- [INSTRUCTIONS FOR THE TASK]
Nothing but a verbatim copy of the data, minus the images, should be returned.

- [INFORMATION SUPPLIED]
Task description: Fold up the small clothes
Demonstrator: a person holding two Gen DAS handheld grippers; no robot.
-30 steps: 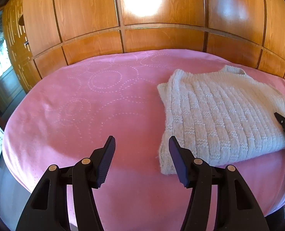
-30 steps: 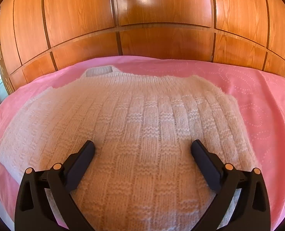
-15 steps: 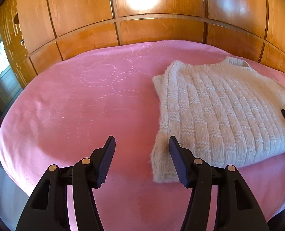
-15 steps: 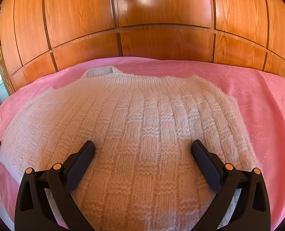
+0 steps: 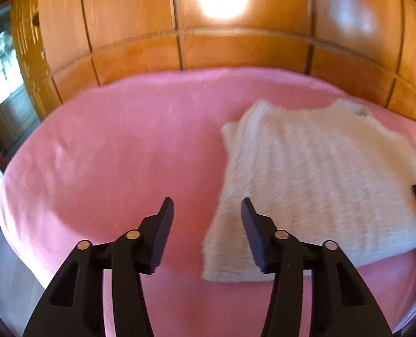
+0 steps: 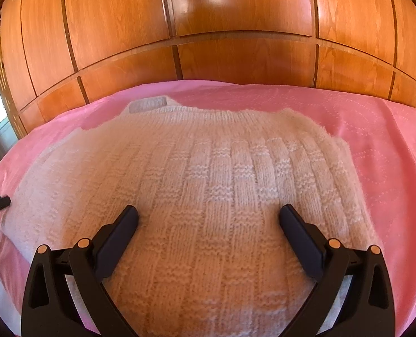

- [RESULT OF THIS TASK]
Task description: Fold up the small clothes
Demonstrator: a person holding two Gen DAS handheld grippers; no robot.
-30 steps: 
-30 steps: 
-15 steps: 
-15 steps: 
+0 steps: 
+0 steps: 

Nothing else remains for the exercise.